Quand l’horreur a un visage

Lors des événements de Charlie Hebdo, des discussions avec nos élèves réfugiés syriens m’ont fait prendre conscience de ma méconnaissance profonde de l’horreur que se vit pourtant quotidiennement à Alep. En voyant les manifestations, la mobilisation importante (Je suis Charlie) autour de la mort d’Occidentaux tués au nom de convictions religieuses, certains élèves m’ont spontanément exprimé que lorsqu’ils étaient là-bas, la mort de 10 ou 15 personnes faisait partie du quotidien. Il pouvait s’agir d’amis, de membres de la famille ou de connaissances sans discernement pour l’âge. Mais ce qui m’a le plus ébranlé, a été d’entendre un des enfants me dire que les victimes de Charlie Hebdo avaient été visées pour des gestes posés en lien avec une religion (caricaturer le prophète), alors que pour les morts quotidiens en Syrie dont il avait été témoin, il ne trouvait pas le geste qui justifiait leur mort.

Évidemment tout ça dit avec des mots d’un enfant de 10 ans que je rapporte en terme d’adulte. J’ai pris conscience que ce conflit me concernait aussi, qu’il avait des visages qui y étaient associés, dont ceux des élèves de nos deux classes de francisation et de leurs parents.

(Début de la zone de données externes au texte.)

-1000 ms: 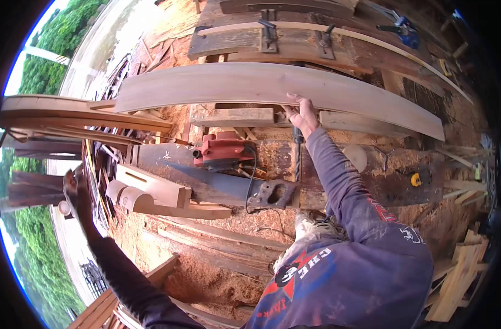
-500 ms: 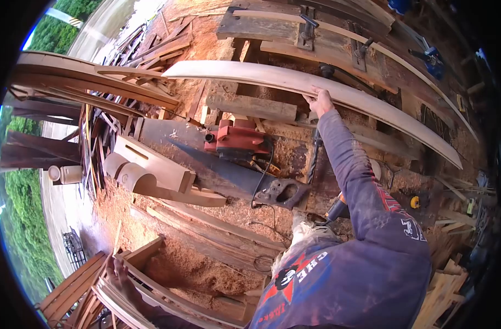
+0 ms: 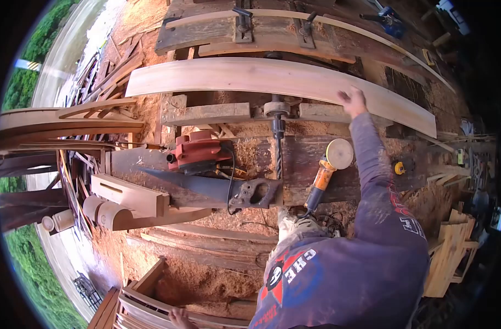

Les réfugiés qui arrivent ici au Canada sont les plus chanceux, l’ampleur de la tragédie humanitaire qui se joue là-bas est indescriptible, encore plus que la photo qui circule, qui n’est que la pointe de l’iceberg en terme d’horreur, mais surtout de désespoir des familles qui tentent de fuir l’indescriptible. Les familles réfugiées qui fréquentent notre école ont toutes laissé derrière elles des morts qui n’ont pas de visage pour nous, mais qui hantent leur nouvelle vie ici. Quand des enfants, lors des premières journées à l’école ont le réflexe de courir se mettre à l’abri lorsqu’un avion passe au-dessus de l’école ou quand un enfant redemande de la nourriture pendant le dîner au cas où il n’y en aurait pas le soir venu, on réalise un peu ce qu’ils ont pu vivre.

Ce qui touche vraiment l’occident face aux événements en Syrie, ce sont des visages, des noms ou encore un impact direct du conflit dans notre quotidien. Souhaitons que cette photo contribue à faire cesser les atrocités et que les enfants aient le droit de grandir, peu importe leur religion, et que l’on garantisse leur sécurité et leurs droits.